I'm currently designing an infrastructure based on VMware View, and there is something I need clarified if possible:
All the documentation I’ve read to date describes a Security Server as being only a form of secure proxy for the Connection Server that deals with the Active Directory and RSA 2-factor authentication at the back-end.
A main concern in our organisation is that this setup could allow an attacker on the Internet to generate unwanted traffic going to our infrastructure servers (RSA, Active Directory) located in our datacentre. Typically our goal would be to disallow unauthenticated traffic through to our datacentre where these infrastructure servers are located (e.g. we authenticate Outlook Web Access users in a DMZ with a Microsoft ISA server).
Here are my questions:
Can the Security Server be configured to do the authentication directly instead of exchanging this info with the Connection Server?
(with the aim to avoid having “unauthenticated” traffic polluting our trusted network)
Alternatively, can we host the Connection Server in a DMZ?
(and leave the View LDAP configuration repository and similar sensitive services on the trusted network)
Many thank in advance for your input :smileyblush:
Message was edited by: Oxyd
I have exactly the same question - can anyone answer?

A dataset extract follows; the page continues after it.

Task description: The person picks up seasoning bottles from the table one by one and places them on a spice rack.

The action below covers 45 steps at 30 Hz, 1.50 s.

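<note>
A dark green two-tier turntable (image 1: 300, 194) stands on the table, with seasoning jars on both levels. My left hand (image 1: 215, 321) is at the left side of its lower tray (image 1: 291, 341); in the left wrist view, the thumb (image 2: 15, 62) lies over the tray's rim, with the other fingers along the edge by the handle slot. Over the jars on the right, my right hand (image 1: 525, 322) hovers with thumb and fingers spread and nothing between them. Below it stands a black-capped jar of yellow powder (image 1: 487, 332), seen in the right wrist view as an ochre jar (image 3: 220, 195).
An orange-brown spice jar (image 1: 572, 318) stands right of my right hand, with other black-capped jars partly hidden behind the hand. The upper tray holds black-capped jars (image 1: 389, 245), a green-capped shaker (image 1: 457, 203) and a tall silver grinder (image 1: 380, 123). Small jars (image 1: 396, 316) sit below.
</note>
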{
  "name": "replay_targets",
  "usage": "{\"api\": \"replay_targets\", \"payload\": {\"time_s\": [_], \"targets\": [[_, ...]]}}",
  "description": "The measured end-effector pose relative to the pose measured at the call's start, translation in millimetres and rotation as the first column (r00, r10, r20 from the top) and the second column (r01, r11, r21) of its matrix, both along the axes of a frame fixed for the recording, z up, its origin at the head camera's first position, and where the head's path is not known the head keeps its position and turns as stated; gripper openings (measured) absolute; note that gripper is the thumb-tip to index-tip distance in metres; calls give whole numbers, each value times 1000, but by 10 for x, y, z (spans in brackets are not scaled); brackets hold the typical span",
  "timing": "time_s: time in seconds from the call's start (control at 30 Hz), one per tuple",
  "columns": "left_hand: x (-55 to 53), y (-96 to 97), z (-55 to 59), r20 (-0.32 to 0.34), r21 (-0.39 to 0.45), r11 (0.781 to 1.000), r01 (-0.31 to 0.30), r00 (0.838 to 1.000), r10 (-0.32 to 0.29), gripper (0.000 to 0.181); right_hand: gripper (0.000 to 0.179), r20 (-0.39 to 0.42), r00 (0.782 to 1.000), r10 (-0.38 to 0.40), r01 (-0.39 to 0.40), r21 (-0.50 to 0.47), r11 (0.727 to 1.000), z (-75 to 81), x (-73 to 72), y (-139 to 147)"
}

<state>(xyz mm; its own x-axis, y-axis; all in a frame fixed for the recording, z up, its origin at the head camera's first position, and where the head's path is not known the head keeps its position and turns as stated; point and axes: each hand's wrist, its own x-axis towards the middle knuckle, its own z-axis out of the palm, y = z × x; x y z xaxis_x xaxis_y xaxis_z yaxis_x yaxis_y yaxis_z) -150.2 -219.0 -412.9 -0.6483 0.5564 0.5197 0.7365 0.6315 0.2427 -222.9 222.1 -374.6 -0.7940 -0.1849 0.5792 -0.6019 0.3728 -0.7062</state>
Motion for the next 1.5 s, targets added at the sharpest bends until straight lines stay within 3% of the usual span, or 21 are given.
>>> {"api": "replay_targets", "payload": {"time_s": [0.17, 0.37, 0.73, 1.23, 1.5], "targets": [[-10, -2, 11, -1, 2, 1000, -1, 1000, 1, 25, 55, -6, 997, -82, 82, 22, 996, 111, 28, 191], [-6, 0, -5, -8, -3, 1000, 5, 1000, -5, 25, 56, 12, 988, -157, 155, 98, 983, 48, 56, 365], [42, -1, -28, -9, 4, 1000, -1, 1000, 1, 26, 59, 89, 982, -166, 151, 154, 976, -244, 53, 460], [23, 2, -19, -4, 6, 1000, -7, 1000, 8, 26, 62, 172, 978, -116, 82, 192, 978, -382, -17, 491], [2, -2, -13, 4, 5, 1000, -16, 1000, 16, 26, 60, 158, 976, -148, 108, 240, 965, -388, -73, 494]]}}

Reading the View Manager documentation for remote desktop deployment in a DMZ it states
"View Security Servers do not contain an LDAP configuration repository and do not
access any authentication repositories (Active Directory or RSA Authentication
Manager). When remote users connect using a View Security Server, they must
successfully authenticate before a secure connection is established. This means they
cannot attempt to access any virtual desktops until they are successfully authenticated"
Whoch doesnt make sense? It says they MUST authenticate and then says they cant access any authentication respositories. is it is as simple as saying it can ONLY authenticate against RSA with tokens?